- Directions -
Copy exactly the lines of the data below that run from the line holding "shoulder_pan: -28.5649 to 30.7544" through the line holding "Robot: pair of", both ends included.

- Supplied data -
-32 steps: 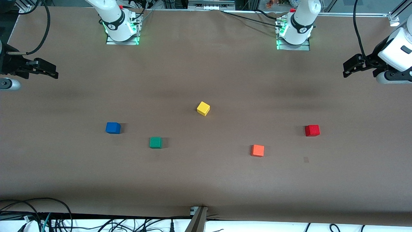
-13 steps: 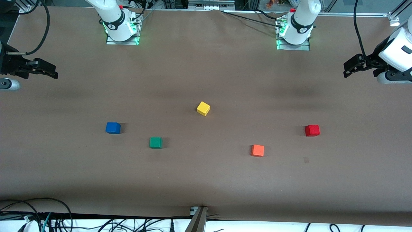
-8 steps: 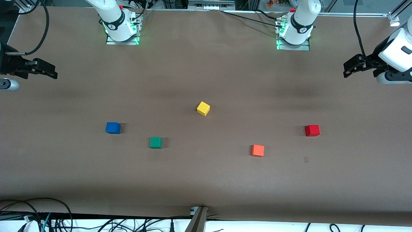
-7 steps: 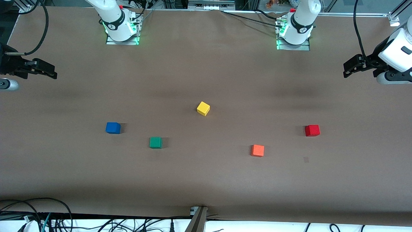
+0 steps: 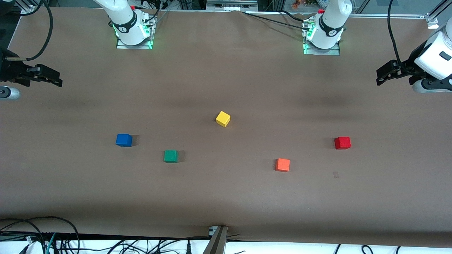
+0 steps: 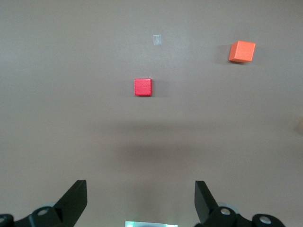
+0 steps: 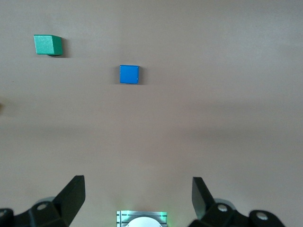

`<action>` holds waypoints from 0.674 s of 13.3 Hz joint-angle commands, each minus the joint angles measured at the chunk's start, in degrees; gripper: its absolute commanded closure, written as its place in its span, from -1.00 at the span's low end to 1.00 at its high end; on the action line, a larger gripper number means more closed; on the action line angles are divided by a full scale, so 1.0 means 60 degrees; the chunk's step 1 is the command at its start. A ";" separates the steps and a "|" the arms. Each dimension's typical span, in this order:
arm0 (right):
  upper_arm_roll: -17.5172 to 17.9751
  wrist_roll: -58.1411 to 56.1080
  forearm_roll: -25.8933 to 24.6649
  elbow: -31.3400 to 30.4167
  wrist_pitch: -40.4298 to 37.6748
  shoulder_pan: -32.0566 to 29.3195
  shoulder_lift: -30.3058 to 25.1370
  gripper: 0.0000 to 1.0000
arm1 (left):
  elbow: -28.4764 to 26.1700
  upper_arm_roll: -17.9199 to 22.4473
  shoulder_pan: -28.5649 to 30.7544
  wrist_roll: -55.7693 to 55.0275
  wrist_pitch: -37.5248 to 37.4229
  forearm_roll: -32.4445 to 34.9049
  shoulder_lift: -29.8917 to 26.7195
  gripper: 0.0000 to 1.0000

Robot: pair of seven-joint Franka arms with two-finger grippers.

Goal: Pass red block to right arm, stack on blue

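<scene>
**Arms barely stirring, red block untouched**

Since the earlier frames almost nothing is changing: the right tool [image 5: 53, 76] is creeping slightly upward at its end of the table, the left tool [image 5: 383, 73] is hardly shifting, and no cube is moving. That suggests the task is only just starting; the pickup is not yet begun.

The left tool is hanging high over the table's edge at the left arm's end, its fingers [image 6: 75, 198] spread wide and holding nothing. The right tool is hanging likewise over the right arm's end, fingers [image 7: 73, 194] wide apart and empty.

The red block [image 5: 342, 143] is sitting on the table toward the left arm's end, well apart from both tools. The blue cube [image 5: 124, 140] is lying toward the right arm's end, with the green cube [image 5: 171, 156] near it. The orange cube [image 5: 282, 164] is lying nearer the camera than the red block; the yellow cube [image 5: 222, 119] is sitting mid-table.

The table [image 5: 226, 197] is covered in plain brown sheeting, with a small pale mark [image 5: 335, 174] near the red block. Cables [image 5: 42, 240] are trailing along its near edge.
</scene>
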 commanded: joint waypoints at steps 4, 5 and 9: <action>-0.0009 -0.0209 -0.0056 0.0198 0.0150 -0.0064 0.0219 -1.00 | 0.0766 0.0113 0.0081 0.0094 -0.0162 -0.0003 -0.0090 -1.00; -0.0009 -0.0151 -0.0042 0.0198 0.0150 -0.0035 0.0219 -1.00 | 0.0957 0.0098 0.0082 0.0051 -0.0278 -0.0048 0.0055 -1.00; -0.0009 -0.0048 -0.0027 0.0183 0.0310 -0.0078 0.0263 -1.00 | 0.1031 -0.0048 -0.0035 0.0035 -0.0704 0.1396 0.0408 -1.00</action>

- Written answer -
  shoulder_pan: -28.5649 to 30.7544
  wrist_roll: -55.7693 to 55.0275
  wrist_pitch: -37.5248 to 37.4229
  forearm_roll: -32.4445 to 34.9049
  shoulder_lift: -29.8917 to 26.7195
  gripper: 0.0000 to 1.0000

Robot: pair of seven-joint Franka arms with two-finger grippers.

For this exercise, nothing more is required.